La carrera que los llevaba de nuevo hacia Abdalla se interrumpió de súbito, cuando oyeron el llanto de un bebé.
—Cojones —soltó Corbella—. Otra vez tarde.
A los pocos minutos, ayudada por Corbella y Arnau, Abdalla cruzó la puerta de la habitación donde Moses se recuperaba del balazo.
Ambos ocuparon las dos camas de la estancia, y entre ellos, el recién nacido.
—¡Es un niño!
El grito emocionado era de Abdalla. Moses no pudo ni quiso reprimir un sentido llanto de felicidad.
—Yvan —musitó Arnau, que abandonó la estancia y lo buscó afanosamente por el exterior del hotel.
No estaba donde lo había visto antes, pero acertó en el primer lugar que intuyó: bajo el kerate.
Se acercó y se agachó ante él, que, sin cesar en aquel ritmo enfermizo, parecía no verlo.
—¿Yvan?
No respondió.
—¿Yvan?
Seguía absorto en sí mismo, con un tenue ronroneo que emitía su garganta.
—Yvan, sé que me escuchas, y puedo entender que no quieras responder, pero ahora no puedes abandonar. —Tras otro silencio, prosiguió—: Tenemos aún mucho trabajo por delante, Yvan. Te necesitamos. Y más ahora que te has ganado el mayor de los honores.

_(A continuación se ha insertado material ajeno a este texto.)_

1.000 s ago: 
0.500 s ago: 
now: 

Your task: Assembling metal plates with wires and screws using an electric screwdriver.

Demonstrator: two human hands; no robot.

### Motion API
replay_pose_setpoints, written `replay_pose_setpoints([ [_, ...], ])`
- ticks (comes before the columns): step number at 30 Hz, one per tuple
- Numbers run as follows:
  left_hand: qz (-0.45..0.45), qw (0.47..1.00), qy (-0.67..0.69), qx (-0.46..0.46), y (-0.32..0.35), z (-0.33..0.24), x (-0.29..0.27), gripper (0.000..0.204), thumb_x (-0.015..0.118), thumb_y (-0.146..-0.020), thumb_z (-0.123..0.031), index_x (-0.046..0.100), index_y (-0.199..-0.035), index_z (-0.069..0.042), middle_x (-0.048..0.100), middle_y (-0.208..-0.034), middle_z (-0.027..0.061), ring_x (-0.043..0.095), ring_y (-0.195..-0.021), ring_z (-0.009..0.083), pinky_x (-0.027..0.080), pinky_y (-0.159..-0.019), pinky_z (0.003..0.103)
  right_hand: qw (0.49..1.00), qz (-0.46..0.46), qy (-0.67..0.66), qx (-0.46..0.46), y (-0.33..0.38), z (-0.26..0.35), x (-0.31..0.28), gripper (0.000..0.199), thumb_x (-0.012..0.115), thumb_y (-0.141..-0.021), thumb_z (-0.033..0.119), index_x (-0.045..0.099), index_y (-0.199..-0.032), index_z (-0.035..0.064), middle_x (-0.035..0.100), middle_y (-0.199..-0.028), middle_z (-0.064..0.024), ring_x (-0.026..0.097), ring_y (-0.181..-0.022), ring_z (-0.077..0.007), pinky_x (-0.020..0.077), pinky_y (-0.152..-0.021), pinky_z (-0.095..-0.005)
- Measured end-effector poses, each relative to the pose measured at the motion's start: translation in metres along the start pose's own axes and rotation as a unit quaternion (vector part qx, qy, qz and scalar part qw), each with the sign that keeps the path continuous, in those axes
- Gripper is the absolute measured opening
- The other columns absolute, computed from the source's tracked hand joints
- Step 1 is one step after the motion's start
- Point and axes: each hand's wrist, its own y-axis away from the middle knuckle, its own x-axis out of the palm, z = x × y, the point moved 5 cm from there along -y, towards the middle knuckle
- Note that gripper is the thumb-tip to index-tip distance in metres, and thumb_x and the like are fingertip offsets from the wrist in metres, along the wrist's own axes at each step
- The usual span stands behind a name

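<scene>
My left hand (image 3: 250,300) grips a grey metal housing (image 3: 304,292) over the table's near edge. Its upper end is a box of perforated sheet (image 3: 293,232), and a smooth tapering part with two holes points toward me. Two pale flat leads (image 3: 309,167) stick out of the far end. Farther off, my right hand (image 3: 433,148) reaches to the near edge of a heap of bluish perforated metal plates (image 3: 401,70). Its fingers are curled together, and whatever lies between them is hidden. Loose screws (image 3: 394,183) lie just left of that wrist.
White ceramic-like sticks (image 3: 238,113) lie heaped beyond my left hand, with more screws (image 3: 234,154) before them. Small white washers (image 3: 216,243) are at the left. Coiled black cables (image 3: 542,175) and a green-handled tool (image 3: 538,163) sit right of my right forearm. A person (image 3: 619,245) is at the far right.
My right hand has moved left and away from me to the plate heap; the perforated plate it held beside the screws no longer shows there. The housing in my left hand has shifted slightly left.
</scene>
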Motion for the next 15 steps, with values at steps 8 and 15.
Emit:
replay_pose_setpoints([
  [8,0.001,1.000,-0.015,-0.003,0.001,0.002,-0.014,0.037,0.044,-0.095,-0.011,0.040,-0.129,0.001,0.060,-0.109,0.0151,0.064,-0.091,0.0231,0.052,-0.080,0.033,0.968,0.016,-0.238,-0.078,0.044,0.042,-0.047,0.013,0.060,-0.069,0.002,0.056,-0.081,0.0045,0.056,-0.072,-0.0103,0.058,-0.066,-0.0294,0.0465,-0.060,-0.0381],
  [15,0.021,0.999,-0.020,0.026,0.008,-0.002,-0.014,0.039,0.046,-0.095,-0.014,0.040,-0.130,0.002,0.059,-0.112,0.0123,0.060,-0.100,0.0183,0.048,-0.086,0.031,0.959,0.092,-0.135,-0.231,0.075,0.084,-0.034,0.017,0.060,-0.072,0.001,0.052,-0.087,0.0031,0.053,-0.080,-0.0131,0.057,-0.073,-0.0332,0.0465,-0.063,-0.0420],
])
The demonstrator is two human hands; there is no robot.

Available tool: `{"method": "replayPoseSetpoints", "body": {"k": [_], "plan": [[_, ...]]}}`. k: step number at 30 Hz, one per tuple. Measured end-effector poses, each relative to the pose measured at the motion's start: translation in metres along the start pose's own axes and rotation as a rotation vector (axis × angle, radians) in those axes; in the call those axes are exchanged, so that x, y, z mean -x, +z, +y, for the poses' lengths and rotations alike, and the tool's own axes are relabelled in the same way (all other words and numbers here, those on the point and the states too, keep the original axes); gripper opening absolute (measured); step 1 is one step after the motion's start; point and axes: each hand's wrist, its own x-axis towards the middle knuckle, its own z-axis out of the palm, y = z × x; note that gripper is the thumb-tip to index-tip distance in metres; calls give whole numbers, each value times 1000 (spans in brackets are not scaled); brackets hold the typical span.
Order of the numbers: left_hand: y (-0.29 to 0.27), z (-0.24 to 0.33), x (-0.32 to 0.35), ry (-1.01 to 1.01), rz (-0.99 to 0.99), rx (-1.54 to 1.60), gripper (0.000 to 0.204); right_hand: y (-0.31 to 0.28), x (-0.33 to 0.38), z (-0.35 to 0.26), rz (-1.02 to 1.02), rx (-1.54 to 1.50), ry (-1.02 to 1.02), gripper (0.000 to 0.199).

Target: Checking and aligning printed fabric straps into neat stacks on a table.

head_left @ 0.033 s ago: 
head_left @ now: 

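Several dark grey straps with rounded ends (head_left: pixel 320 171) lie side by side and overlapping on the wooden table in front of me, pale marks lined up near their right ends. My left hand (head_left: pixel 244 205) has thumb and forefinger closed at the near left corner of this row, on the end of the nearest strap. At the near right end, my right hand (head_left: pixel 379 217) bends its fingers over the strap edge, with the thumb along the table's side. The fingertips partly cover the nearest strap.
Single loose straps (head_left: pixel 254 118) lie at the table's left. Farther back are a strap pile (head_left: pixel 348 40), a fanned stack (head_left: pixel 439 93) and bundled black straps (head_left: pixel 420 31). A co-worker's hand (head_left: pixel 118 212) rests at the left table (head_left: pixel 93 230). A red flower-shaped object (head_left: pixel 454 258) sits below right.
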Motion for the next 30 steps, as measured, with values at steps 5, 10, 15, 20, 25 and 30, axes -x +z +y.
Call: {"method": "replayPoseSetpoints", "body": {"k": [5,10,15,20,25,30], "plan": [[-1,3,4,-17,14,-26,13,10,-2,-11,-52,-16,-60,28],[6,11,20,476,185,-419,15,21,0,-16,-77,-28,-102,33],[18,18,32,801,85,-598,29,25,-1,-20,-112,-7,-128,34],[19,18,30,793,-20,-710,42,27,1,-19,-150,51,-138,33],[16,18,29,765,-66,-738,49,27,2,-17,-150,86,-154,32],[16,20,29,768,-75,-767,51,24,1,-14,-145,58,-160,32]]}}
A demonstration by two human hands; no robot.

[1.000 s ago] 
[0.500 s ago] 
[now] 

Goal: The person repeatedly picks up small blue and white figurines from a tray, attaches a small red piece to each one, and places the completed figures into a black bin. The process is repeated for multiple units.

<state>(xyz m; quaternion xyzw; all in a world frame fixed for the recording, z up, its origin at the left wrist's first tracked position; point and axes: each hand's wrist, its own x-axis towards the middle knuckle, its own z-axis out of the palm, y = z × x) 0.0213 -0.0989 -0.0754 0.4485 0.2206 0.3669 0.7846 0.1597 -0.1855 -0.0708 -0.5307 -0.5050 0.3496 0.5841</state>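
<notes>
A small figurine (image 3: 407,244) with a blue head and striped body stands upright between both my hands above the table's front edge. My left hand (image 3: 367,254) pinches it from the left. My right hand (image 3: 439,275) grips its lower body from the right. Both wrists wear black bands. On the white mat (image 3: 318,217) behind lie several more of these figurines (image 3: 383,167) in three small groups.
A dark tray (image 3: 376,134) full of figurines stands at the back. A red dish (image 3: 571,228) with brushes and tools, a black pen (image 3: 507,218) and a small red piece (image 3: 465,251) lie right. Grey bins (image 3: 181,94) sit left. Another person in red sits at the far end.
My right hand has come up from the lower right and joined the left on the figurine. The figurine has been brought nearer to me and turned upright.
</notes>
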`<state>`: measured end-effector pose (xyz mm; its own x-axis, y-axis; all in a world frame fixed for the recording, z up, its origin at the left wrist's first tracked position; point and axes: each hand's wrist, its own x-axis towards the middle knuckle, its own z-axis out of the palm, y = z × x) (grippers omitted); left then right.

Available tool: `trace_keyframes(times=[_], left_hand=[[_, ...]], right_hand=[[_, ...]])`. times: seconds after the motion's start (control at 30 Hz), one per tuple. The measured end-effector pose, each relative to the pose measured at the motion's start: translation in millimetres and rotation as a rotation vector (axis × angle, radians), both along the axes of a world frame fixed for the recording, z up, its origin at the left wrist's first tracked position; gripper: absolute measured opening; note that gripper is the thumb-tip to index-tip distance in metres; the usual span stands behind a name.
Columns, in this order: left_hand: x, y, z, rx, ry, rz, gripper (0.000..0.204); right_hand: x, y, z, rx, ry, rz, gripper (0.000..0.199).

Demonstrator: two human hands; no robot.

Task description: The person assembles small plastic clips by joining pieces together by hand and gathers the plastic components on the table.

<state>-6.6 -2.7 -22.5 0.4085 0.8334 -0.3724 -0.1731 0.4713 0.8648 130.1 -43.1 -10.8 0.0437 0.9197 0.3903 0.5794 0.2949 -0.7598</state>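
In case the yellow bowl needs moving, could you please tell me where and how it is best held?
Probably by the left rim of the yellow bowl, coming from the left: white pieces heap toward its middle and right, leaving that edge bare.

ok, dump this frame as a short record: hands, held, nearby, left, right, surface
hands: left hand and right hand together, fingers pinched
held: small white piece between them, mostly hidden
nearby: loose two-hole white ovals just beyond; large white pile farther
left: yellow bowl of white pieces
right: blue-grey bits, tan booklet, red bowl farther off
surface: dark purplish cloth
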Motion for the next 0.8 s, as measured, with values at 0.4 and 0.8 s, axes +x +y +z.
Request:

Continuaba sin mostrar la menor atención, por lo que lo intentó de nuevo.
—¿Sabes? Hace tan sólo unos minutos acaba de nacer tu ahijado. ¿Qué pensará cuando sepa que mientras tanto has estado perdiendo el tiempo aquí?
Yvan levantó la mirada y rompió a llorar.
—He vuelto a hacerlo, he vuelto a hacerlo.
—No, hermano. Esto es distinto: esta vez ha sido por una buena causa. Ahora sí eres un verdadero héroe. Y eso quedará grabado para siempre en nuestra memoria.
Arnau lo abrazó con todas sus fuerzas. Pensaba en la gran paradoja: en el fondo, debía agradecer a Lord Resistance Army aquel desenlace; pero quiso elegir mejores argumentos.
—Gracias a ti, tu ahijado gozará de un padre por muchos años. Ahora, por favor, dame eso —dijo, señalando el revólver que aún sujetaba.
Cuando se separaron, Arnau le rodeó los hombros.
—Mírame, Yvan; mírame a los ojos: ese hombre quería asesinarme; al no encontrarme a mí, quiso matar a Moses. De no ser por ti, habría acabado con todos.
Yvan se secó las lágrimas y miró agradecido a Arnau, que también lloraba.
—Además, ¡era sólo un msungu! —remató, lo cual provocó una leve sonrisa en Yvan.
—¿Sabes qué me ha dicho Abdalla?
—¿Qué, señor?
—Que su bebé se llamará Yvan.
Yvan alargó el cuello y miró hacia el hotel. Recobró el brillo habitual de su mirada, mientras de manera automática tendía a Arnau el revólver, que éste se colocó en la cintura. Arnau le acarició la nuca y ambos volvieron abrazados.
Hasta Corbella pareció emocionarse. También Yvan vertió alguna que otra lágrima al sostener en brazos a su ahijado.
—¿Cómo acertaste a la primera, Yvan? —le preguntó Moses.
Yvan no respondió; lo hizo Arnau:
—Creía en sí mismo.
—Me refiero a la habitación. Abdalla me ha contado que trepaste por las hiedras hasta los balcones, y que luego fuiste directamente hacia donde nos encontrábamos. ¿Cómo diste con el lugar donde me tenía retenido? ¿Cómo lo supiste?
Yvan sonrió.
—Oí un disparo. Alcé la mirada. El viento sacudía unos retales de cortina a través de un cristal roto. No podía ser en otro lugar.